▶ _ASSIGNMENT_: Where the line with "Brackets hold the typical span" appears below, start writing out lines exactly, and finish with the line with "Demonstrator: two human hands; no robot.", which is included; write out nothing else.

▶ _STORED DATA_:
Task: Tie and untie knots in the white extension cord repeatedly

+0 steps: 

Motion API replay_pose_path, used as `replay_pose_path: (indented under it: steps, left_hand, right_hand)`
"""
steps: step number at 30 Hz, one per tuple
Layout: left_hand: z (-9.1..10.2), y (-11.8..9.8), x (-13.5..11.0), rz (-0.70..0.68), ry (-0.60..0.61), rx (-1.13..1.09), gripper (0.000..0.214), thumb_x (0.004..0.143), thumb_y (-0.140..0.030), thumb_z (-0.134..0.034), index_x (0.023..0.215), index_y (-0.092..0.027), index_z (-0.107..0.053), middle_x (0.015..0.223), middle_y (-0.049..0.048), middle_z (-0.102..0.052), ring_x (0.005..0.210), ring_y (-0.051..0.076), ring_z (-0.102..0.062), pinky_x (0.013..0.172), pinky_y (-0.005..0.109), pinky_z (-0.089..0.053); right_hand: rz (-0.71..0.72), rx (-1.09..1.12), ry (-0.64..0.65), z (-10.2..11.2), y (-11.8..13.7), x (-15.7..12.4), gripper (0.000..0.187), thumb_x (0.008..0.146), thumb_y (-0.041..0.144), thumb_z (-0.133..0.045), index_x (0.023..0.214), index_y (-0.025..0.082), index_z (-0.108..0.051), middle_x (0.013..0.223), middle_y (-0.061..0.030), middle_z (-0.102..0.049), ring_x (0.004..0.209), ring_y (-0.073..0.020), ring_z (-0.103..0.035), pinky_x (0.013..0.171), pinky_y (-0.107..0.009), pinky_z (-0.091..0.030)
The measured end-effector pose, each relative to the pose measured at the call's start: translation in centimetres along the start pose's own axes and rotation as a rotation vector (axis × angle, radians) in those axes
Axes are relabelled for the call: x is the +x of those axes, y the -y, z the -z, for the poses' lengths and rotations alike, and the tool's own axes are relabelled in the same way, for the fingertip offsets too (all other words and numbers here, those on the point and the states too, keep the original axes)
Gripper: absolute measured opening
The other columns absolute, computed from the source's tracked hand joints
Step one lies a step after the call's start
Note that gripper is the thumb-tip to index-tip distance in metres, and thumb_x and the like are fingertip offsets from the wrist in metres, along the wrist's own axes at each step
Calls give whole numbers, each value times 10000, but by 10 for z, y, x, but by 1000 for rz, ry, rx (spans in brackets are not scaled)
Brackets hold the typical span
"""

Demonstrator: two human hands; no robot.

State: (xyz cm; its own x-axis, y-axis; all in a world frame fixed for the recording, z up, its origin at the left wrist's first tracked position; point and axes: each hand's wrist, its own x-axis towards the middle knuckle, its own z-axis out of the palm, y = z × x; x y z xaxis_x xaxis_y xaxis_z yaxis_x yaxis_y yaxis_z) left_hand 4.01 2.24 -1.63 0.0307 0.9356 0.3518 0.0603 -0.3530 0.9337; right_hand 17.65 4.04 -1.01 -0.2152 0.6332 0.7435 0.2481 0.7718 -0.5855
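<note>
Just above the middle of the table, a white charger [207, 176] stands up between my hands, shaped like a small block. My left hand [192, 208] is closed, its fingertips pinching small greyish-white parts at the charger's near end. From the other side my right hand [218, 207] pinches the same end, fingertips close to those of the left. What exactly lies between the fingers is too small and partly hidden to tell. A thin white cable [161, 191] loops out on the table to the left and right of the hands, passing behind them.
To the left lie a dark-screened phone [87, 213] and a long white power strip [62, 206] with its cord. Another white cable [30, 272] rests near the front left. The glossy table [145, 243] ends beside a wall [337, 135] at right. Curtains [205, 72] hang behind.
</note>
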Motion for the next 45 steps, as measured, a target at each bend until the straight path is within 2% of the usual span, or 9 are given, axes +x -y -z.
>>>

▶ _EXERCISE RESULT_:
Brackets hold the typical span
"""

Demonstrator: two human hands; no robot.

Nothing further is required for this answer.